TASK STATEMENT:
Look below for the line with "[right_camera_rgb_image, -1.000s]" and the line with "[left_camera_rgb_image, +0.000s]"; repeat exactly those two lines and all lines between them, but no pictures.
━━━ GIVEN DATA ━━━
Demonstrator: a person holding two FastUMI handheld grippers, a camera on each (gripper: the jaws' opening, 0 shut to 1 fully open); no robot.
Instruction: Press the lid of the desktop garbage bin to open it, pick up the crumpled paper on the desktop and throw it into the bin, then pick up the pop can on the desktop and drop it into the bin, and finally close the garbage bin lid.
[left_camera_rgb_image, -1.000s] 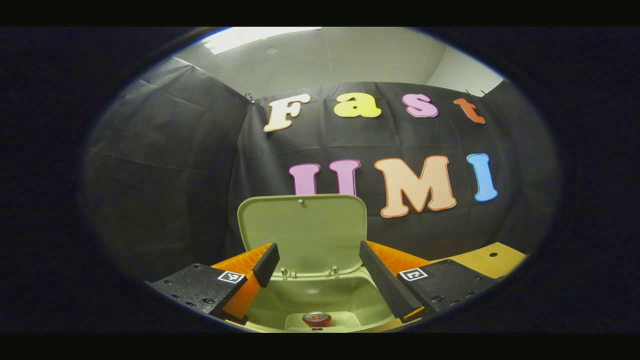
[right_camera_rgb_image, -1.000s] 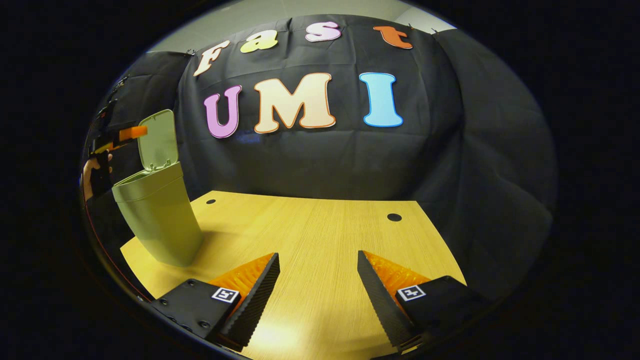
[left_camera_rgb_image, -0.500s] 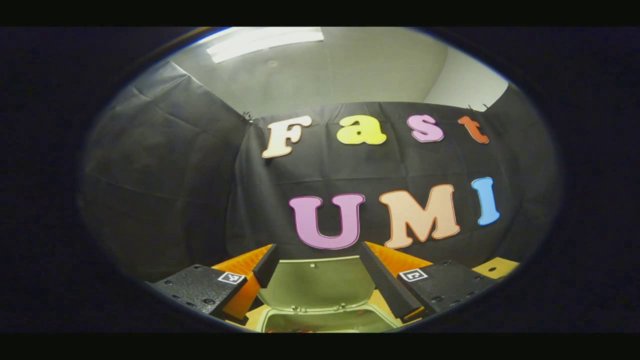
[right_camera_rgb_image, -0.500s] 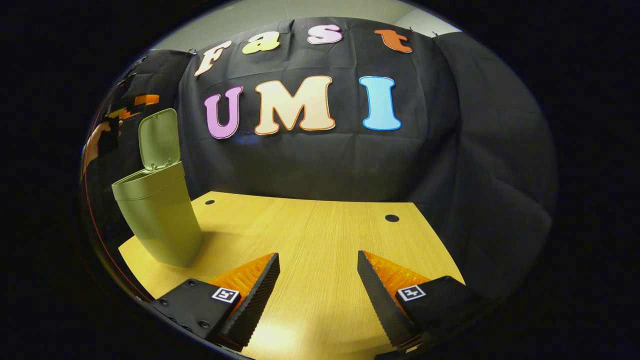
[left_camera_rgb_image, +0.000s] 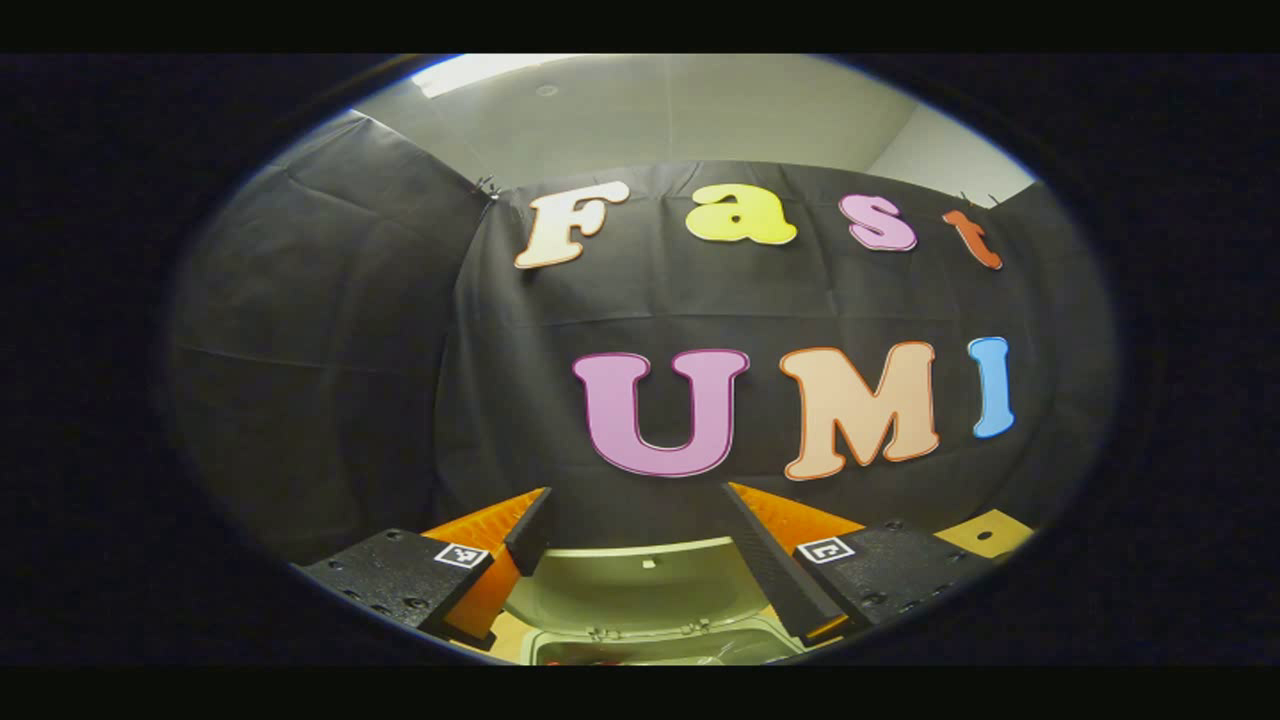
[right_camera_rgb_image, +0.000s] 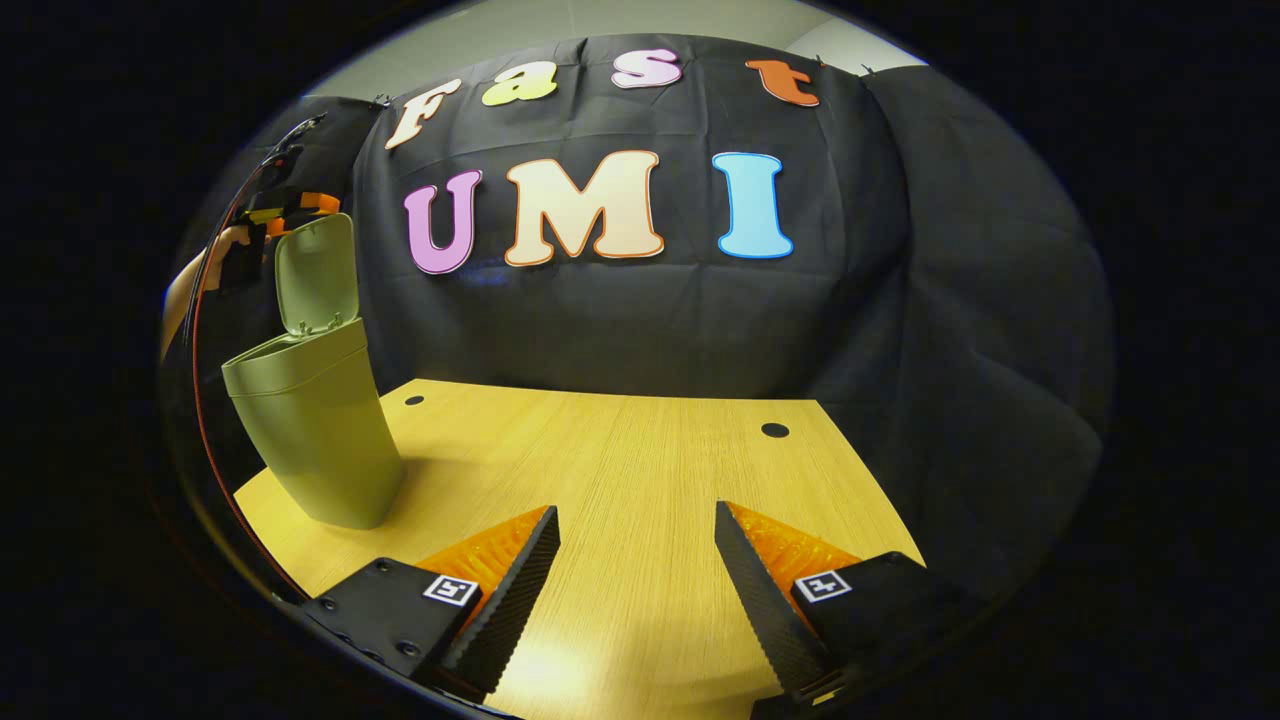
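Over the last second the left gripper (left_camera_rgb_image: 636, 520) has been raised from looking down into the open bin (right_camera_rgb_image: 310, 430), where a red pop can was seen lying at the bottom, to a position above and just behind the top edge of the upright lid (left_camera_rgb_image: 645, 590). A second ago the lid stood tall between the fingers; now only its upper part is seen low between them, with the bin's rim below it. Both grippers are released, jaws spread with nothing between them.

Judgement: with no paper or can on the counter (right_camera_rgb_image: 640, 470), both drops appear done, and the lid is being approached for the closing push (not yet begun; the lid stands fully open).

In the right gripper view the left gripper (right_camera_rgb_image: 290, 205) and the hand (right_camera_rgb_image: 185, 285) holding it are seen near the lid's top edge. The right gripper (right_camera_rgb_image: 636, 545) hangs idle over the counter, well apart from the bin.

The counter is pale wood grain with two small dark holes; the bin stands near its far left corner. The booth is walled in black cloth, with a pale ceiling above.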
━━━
ANSWER TO THE EXERCISE:
[right_camera_rgb_image, -1.000s] 
[left_camera_rgb_image, -0.500s] 
[right_camera_rgb_image, -0.500s] 
[left_camera_rgb_image, +0.000s] 

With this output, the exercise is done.